◆ Data below:
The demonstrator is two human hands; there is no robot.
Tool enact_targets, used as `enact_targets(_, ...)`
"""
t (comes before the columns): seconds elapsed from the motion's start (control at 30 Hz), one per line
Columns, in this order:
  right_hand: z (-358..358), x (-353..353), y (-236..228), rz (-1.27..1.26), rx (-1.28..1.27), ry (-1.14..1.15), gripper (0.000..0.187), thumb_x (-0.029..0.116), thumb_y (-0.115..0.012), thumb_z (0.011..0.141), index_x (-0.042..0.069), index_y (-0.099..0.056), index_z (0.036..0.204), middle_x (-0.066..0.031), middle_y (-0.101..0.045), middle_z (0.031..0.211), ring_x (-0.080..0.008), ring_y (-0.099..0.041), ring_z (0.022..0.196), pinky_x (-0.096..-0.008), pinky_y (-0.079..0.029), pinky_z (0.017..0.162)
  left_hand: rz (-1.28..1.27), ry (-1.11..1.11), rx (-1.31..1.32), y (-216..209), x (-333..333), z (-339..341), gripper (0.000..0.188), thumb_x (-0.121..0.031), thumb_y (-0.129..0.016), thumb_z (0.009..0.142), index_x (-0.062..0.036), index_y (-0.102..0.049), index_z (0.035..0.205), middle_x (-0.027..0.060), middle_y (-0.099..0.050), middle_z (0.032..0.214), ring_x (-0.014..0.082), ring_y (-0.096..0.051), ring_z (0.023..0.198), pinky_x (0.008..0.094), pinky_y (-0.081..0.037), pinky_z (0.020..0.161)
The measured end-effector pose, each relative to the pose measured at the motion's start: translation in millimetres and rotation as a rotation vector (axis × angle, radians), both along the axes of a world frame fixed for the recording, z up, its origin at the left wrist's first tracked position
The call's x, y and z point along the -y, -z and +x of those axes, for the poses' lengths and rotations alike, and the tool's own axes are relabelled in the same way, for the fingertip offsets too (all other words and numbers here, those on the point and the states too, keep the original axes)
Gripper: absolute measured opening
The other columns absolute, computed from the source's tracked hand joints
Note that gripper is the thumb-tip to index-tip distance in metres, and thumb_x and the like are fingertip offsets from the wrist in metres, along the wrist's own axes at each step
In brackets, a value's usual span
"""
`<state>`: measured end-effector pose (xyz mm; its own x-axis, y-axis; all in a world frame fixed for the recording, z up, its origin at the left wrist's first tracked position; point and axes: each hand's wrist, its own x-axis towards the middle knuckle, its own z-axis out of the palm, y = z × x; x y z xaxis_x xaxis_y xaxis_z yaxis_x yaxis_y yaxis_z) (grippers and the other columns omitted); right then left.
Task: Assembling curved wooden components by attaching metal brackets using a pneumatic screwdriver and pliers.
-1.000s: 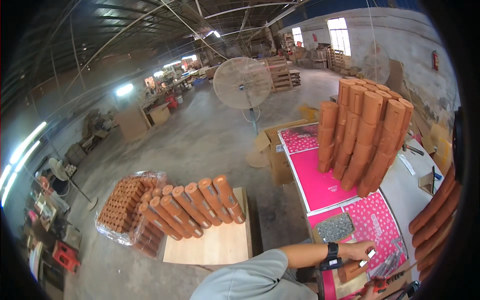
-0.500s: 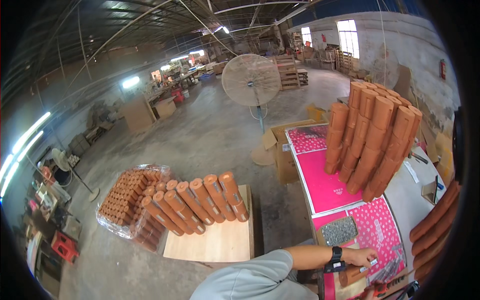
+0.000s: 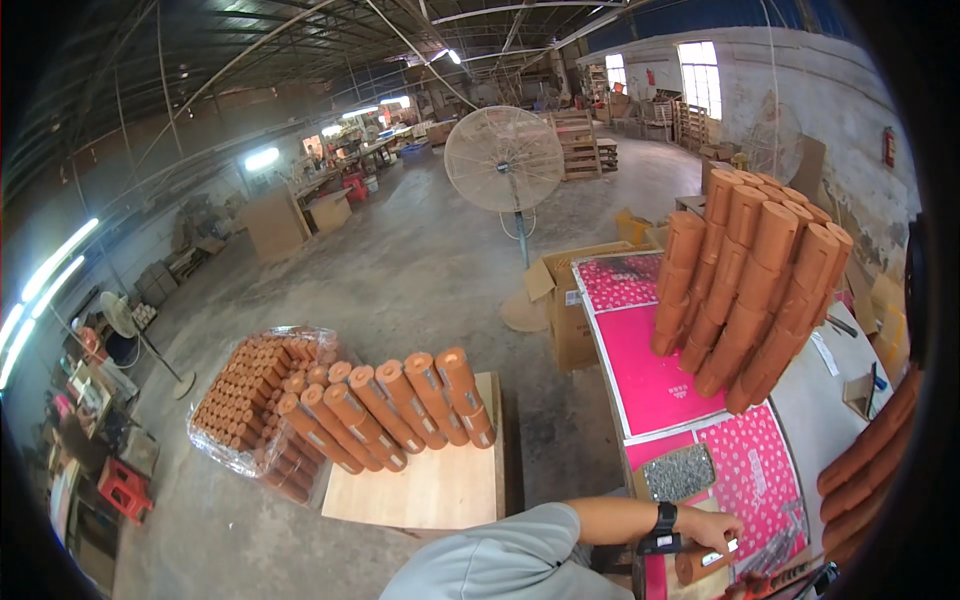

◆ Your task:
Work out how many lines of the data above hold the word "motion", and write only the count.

◆ Exercise answer:
2